Habari! Today I not only heard from Ariana (who is in Kenya already), but I also found out where I will be working for a month. After my 2-day orientation in Nairobi, I will be heading to Lenana, an urban slum 15km outside of Nairobi City. According to the Hanne Howard Fund, a Canadian charity that runs an orphanage and school in Lenana, the slum is built on a swamp-like area and has an estimated population of 10,000. The pictures are a few that I found of Lenana. They also stated that:
"Most Lenana residents lack running water, electricity and adequate sanitation. HIV/AIDS, malnutrition, TB, pneumonia, typhoid, and rickets are common health issues. Other social challenges in this area of high unemployment include violence, high-risk sexual behaviour, and gender inequalities, which combine to create extreme vulnerabilities for women and children."

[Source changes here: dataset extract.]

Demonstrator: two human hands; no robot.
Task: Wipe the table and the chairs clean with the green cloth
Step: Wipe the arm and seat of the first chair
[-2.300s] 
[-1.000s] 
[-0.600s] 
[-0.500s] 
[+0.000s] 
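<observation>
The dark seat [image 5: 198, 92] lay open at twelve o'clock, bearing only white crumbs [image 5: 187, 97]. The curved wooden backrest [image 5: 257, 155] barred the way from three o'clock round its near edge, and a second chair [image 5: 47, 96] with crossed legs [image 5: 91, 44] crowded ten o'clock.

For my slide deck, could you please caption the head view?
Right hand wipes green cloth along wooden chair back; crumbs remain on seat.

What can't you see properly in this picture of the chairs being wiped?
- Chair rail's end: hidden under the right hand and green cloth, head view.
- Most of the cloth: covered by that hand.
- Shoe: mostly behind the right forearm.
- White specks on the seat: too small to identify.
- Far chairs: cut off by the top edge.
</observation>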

I'm told my job there will mainly be home care visits, medical education, and counseling with a local HIV/AIDS organization called Tumaini ('Hope' in Swahili). My host is a lady named Margaret in Lenana who I have learned from other volunteer's journals is a pastor and supervisor of a children's center. I will be living with 3 other volunteers and be able to have a warm shower! Ariana said the power (and running water) is off-and-on even in Nairobi City, so this should be an adventure for sure. Still, I can't wait!